┌────────
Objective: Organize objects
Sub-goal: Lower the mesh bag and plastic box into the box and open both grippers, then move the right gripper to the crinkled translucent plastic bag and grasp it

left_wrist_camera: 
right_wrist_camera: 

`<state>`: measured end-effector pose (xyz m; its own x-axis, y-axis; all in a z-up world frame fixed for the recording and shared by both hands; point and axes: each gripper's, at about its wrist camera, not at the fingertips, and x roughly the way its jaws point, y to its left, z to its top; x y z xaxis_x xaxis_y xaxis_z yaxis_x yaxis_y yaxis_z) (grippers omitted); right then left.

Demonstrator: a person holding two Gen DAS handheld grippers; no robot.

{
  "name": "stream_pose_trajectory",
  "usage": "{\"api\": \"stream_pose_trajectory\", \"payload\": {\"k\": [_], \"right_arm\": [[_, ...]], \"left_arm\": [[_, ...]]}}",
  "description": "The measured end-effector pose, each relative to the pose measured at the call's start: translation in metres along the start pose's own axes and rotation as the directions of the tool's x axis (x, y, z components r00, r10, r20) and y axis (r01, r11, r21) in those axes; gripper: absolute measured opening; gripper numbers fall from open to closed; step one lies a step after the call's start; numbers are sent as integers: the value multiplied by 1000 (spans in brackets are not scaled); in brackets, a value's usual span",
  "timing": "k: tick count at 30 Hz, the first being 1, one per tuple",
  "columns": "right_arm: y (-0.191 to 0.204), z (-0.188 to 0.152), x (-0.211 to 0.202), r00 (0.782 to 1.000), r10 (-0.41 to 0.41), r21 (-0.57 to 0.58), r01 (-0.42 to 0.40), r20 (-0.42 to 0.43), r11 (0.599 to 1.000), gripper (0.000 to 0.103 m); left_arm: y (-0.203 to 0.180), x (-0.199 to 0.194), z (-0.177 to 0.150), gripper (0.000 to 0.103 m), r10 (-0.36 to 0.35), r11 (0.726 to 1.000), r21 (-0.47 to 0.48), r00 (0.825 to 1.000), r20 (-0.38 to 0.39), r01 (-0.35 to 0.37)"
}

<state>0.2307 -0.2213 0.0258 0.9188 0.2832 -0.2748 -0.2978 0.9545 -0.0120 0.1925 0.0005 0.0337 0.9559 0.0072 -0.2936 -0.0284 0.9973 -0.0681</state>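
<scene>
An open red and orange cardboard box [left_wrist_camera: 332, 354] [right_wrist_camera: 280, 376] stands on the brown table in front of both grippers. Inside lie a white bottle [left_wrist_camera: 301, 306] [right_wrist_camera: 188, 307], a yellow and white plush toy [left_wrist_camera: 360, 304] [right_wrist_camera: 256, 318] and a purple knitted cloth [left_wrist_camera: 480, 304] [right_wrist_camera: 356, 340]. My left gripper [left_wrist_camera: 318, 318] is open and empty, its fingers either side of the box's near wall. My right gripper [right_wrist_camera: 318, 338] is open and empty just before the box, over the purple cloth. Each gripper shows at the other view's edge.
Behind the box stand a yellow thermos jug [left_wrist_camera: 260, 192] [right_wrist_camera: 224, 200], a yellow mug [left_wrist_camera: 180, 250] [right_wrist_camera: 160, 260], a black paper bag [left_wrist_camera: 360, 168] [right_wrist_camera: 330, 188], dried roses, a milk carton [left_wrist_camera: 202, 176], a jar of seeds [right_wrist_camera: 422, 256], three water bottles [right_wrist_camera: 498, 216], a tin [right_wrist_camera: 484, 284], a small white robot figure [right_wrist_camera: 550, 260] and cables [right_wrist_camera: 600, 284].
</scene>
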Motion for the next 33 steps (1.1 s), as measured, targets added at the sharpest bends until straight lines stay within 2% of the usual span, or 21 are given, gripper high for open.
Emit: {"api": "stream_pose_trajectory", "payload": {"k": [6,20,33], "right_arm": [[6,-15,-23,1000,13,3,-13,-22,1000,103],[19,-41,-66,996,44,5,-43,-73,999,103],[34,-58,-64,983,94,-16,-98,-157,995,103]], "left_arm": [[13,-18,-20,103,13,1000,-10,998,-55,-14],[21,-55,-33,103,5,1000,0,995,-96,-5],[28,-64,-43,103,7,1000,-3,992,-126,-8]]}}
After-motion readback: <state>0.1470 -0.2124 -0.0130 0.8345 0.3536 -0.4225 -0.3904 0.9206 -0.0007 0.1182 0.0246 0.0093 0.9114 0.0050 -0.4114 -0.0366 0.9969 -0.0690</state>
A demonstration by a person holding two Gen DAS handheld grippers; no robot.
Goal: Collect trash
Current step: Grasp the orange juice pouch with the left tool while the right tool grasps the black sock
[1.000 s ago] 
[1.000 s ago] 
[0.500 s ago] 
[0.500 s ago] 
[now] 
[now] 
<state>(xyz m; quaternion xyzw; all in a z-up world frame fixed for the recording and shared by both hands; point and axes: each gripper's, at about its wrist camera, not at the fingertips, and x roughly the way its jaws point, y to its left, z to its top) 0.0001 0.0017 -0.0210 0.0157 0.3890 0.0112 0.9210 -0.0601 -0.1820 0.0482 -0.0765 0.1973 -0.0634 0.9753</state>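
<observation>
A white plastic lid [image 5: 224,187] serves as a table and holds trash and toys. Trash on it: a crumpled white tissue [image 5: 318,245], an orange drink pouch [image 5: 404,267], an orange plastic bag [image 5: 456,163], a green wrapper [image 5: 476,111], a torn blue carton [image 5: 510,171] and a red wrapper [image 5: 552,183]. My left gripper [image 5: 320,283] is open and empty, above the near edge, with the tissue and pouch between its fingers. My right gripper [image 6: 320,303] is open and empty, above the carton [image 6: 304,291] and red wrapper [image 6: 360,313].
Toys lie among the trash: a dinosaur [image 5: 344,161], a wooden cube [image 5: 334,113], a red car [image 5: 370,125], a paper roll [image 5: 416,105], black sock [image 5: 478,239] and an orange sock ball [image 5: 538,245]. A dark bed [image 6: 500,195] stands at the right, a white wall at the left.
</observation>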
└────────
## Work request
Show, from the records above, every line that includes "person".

## Output
Demonstrator: a person holding two Gen DAS handheld grippers; no robot.
A demonstration by a person holding two Gen DAS handheld grippers; no robot.

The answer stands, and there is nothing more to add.